Supply chain and logistics
A combination of technology tools can be implemented in supply chain and logistics to deliver tangible benefits, enabling retailers and brands to have the right product at the right place at the right time.
- A supply chain control tower can use IoT GPS trackers and API integration to gain greater visibility on cross-border material movements and on port congestion. A control tower can also help run scenarios to optimize product costs and adjust product pricing based on changes in commodity sourcing locations.
- IoT-based telematics optimize delivery routes, monitor driver behavior, and lower fuel costs. Through temperature control and telemetry, IoT can also help ensure the integrity of cold chains, delivering fresher products and timely arrivals. Distribution challenges mean investing in the right technology here that can yield faster stock replenishment and improved margins—a healthy return on investment.
Manufacturing
In the fast-paced world of CPG manufacturing, technological approaches like AI and machine learning can help manage volatility and improve productivity on production lines to drive higher productivity and lower operational costs.
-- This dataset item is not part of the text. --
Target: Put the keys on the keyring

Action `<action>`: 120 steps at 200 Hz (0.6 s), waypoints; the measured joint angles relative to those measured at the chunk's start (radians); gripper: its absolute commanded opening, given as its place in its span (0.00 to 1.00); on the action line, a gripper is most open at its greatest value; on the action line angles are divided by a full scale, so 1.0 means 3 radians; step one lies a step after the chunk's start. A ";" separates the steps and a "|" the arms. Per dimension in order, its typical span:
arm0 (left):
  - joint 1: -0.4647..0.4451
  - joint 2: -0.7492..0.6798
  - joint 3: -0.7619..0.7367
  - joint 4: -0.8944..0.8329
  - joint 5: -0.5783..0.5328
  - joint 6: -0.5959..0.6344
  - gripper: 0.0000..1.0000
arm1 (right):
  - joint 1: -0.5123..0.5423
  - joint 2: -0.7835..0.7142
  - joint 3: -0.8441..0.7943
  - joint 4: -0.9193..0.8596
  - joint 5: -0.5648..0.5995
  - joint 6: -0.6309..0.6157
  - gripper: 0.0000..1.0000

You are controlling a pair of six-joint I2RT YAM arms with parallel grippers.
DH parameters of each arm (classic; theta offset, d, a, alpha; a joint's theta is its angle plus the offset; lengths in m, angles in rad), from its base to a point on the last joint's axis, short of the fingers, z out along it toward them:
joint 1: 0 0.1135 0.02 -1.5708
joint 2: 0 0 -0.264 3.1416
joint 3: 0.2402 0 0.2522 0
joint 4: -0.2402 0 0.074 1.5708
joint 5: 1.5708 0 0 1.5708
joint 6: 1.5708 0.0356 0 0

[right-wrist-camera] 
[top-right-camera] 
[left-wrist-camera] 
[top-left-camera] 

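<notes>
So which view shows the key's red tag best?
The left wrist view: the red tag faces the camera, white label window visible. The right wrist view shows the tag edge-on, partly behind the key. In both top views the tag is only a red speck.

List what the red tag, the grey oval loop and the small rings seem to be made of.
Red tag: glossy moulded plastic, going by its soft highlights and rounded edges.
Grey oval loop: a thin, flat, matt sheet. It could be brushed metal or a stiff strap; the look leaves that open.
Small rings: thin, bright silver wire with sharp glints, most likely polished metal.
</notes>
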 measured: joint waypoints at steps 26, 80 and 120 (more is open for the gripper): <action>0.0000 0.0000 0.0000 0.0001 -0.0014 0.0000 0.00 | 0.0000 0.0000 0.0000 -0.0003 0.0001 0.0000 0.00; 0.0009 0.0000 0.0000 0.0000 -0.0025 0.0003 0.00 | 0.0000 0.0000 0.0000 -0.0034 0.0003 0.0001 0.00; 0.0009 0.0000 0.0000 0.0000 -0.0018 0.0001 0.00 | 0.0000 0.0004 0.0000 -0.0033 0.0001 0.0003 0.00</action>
- Machine learning and advanced data infrastructure add new functionality and better accuracy to demand forecasting. Manual data handling and processing reliant on spreadsheets can be replaced by the ability to capture and process unstructured data using Gen AI, adding a new depth to forecasting. With more sophisticated machine learning (ML) algorithms and computing power, granular trends can be analyzed for categories like snacks and beauty.
- IoT sensors, video analytics, cloud-based analytics, and ML can help reduce overall downtime and ensure quality products leave the factory floor.
Sales and distribution
Technology can be used to improve visibility and enable CPG firms to gain insights on highly important go-to-market channels.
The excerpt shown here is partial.